Exercise aim: Once you find the line that contains "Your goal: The", transcribe it and each line after it through the end of the listing, exactly as written.
▬▬▬▬▬▬
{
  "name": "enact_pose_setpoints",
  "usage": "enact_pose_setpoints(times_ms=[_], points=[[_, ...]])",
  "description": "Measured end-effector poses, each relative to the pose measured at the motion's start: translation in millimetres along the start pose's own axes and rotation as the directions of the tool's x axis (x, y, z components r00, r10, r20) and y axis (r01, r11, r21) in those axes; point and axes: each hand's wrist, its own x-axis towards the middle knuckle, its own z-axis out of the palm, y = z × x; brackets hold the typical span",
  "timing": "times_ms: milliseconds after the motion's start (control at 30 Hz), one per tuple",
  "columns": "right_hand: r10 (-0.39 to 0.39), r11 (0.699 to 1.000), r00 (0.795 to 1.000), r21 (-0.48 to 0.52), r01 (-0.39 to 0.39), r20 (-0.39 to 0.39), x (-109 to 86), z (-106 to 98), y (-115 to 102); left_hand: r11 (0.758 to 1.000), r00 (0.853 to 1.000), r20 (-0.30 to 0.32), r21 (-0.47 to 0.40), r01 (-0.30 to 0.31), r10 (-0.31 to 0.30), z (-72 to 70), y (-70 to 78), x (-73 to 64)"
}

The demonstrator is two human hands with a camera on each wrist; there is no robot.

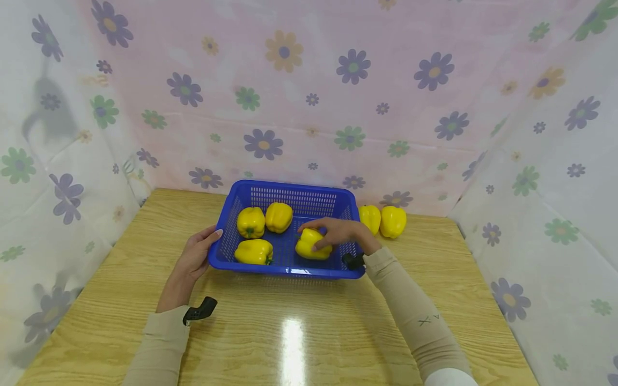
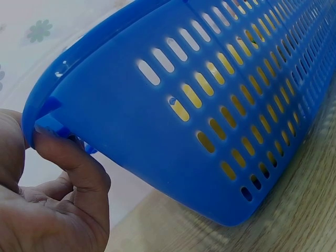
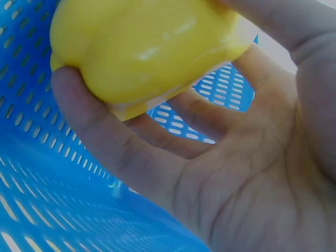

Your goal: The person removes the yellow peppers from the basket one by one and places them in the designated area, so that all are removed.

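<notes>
A blue perforated plastic basket [image 1: 289,271] stands on the wooden table, its left rim gripped by my left hand [image 1: 195,254]. In the left wrist view the fingers [image 2: 79,163] curl under the basket's rim, near a corner. My right hand [image 1: 344,231] is inside the basket's right half and holds a yellow bell pepper [image 1: 309,245]. Seen from the right wrist, thumb and fingers [image 3: 100,121] wrap around that pepper [image 3: 147,52]. The left half of the basket contains three more yellow bell peppers: one at the back [image 1: 279,217], one at the left [image 1: 250,222] and one in front [image 1: 254,251].
Two yellow bell peppers [image 1: 393,222] rest on the table [image 1: 415,300] just right of the basket, one partly behind its edge. Flower-patterned cloth [image 1: 309,118] hangs behind the table and along both sides. A black wrist camera [image 1: 200,310] is strapped to the left sleeve.
</notes>
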Motion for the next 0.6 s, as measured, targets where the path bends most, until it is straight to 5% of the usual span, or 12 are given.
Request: enact_pose_setpoints(times_ms=[600], points=[[-0.087, 0.996, 0.993, -0.041, 0.084, -0.08, -25.4, -10, -11, 0.999, 1.0, 0.01, -0.033, 0.002, -0.001, 1.0, 0.1, -1.1]])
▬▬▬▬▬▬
Your solution:
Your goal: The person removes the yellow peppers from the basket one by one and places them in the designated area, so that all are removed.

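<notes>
A blue perforated plastic basket [image 1: 289,271] stands on the wooden table, its left rim gripped by my left hand [image 1: 195,254]. In the left wrist view the fingers [image 2: 79,163] curl under the basket's rim, near a corner. My right hand [image 1: 344,231] is inside the basket's right half and holds a yellow bell pepper [image 1: 309,245]. Seen from the right wrist, thumb and fingers [image 3: 100,121] wrap around that pepper [image 3: 147,52]. The left half of the basket contains three more yellow bell peppers: one at the back [image 1: 279,217], one at the left [image 1: 250,222] and one in front [image 1: 254,251].
Two yellow bell peppers [image 1: 393,222] rest on the table [image 1: 415,300] just right of the basket, one partly behind its edge. Flower-patterned cloth [image 1: 309,118] hangs behind the table and along both sides. A black wrist camera [image 1: 200,310] is strapped to the left sleeve.
</notes>
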Motion for the next 0.6 s, as measured, targets where the path bends most, until it is straight to 5% of the usual span, or 12 are given.
Request: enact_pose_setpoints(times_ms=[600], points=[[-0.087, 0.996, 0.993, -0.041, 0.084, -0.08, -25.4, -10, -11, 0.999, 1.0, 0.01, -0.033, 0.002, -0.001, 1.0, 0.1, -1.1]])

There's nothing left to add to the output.